There are so many ways to incorporate mathematical learning into our every day activities!

Monday, July 8, 2013

Seed play

Today I thought I'd share some of our fun seed play ideas.  I have to give credit to Tom Sensori, of http://tomsensori.blogspot.com/ for really inspiring me with his contraptions for play, and to many many pinteresting people who have shared their ideas too.  My kiddos have not grown tired of seed play, at least partly because I change it up every week or so.  Here are some of our recent ideas:

Plastic critters to hide and seek in bird seed...


 Pirate treasure!  Compasses, plastic coins, jewel gems, some cardboard treasure chests, old mismatched earrings, shiny bits and bobs... whatever you have on hand.  And of course, telescopes (cardboard tubes)!

 On this particular day we couldn't get outside, so I put a car slide toy in a huge, flat cardboard box, added pinto beans (I found a 10lb bag at Costco) and some kiddos, and viola!  Fun in a box.  This was really noisy too, so I was relieved to be able to put it away once the kiddos went home!

Water play toys and tubing with bird seed.  The seeds clogged up the toys, so we had lots of fun wriggling fingers and sticks down in the seed to unclog them.  The tubing is from an old game that I bought at a garage sale, just so I could have the tubing.  As the seeds move through it, they make a lovely, soft sound.

 This was a huge pile of nuts in the shell, plus popsicle sticks, corks, clothes pins... all natural woody materials.  The different shapes went down the tubes in different ways, but the pecans were everyone's favorite.

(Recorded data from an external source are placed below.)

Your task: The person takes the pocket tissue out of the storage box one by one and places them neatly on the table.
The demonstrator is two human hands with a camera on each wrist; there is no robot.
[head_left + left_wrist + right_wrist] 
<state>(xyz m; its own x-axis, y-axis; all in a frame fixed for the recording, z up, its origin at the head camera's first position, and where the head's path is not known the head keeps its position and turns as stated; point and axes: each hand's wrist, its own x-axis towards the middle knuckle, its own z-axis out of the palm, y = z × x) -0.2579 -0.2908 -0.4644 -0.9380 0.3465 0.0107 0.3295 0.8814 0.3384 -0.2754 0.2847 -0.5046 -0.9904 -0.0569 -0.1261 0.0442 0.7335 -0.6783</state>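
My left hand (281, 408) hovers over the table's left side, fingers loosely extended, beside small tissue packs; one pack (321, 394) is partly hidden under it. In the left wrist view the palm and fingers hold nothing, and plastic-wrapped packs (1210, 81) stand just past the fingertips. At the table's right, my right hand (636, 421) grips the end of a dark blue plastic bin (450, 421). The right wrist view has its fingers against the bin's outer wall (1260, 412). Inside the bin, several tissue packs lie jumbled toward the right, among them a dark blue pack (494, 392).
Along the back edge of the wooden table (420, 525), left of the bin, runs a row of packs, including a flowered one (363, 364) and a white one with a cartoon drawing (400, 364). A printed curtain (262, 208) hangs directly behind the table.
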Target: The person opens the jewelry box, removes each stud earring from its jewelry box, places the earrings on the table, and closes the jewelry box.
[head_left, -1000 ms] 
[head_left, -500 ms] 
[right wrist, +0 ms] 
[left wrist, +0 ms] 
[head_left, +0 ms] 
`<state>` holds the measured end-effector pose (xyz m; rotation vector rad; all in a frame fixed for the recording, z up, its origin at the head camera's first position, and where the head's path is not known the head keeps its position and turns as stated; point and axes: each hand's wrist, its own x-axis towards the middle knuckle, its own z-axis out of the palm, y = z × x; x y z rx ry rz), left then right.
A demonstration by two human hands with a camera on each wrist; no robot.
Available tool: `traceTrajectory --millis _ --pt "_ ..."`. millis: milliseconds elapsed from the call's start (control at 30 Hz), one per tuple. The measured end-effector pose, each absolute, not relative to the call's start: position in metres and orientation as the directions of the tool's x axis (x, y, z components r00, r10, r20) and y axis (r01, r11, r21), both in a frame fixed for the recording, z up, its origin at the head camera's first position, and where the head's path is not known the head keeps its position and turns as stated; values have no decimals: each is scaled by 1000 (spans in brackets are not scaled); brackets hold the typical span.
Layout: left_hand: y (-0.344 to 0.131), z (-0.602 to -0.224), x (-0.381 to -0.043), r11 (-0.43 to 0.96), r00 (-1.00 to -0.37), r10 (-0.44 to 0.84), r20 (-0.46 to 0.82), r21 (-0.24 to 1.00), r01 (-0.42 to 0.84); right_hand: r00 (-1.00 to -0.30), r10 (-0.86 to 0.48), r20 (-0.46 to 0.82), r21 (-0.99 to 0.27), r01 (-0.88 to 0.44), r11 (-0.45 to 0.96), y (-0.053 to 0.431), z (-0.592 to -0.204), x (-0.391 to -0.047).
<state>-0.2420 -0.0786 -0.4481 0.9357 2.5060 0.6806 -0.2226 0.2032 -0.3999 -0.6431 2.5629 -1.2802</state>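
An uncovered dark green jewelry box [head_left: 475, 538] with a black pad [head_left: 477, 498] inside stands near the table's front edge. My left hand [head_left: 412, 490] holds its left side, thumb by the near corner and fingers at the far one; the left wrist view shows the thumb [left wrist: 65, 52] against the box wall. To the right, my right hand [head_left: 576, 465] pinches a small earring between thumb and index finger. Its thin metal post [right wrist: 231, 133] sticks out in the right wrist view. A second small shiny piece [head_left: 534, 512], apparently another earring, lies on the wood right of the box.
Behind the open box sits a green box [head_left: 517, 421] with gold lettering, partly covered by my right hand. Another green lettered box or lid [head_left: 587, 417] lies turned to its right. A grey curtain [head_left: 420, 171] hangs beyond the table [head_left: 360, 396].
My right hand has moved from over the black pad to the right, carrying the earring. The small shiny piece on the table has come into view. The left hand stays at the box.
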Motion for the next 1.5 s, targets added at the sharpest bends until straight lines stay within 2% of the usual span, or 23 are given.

 This contraption was made with a shallow box that photo frames came in, and another, slightly larger box.  I created a drawer with the shallow box, and the kiddos put pinto beans down through the holes in the top, and enjoyed putting their hands down into the box to retrieve them, as well as sliding the drawer out of the way.

As you can see, none of these toys cost much money - you can see the cut off 2 liter soda bottle cup, an empty candy tin, and an old toy being used as scoops, boxes being reused before they're recycled, the nuts were none-the-worse for wear for being rolled... these creations are inexpensive, and just require some old boxes, duct tape, and imagination to build.  The seeds can be stored and reused, and aren't too hard to clean up.  The only thing that really gets used up is the bird seed, as it is hard to get it all up!  Not to worry, as soon as the kiddos leave, the seeds we didn't pick up become squirrel and bird food.

So what do the kiddos learn from our seed play?  Co-operation, fine motor control, the various ways things can move, gravity, language skills as they talk about what they are doing, imagination... all terrific skills for preschool and kindergarten kiddos to develop.  Won't you join the fun?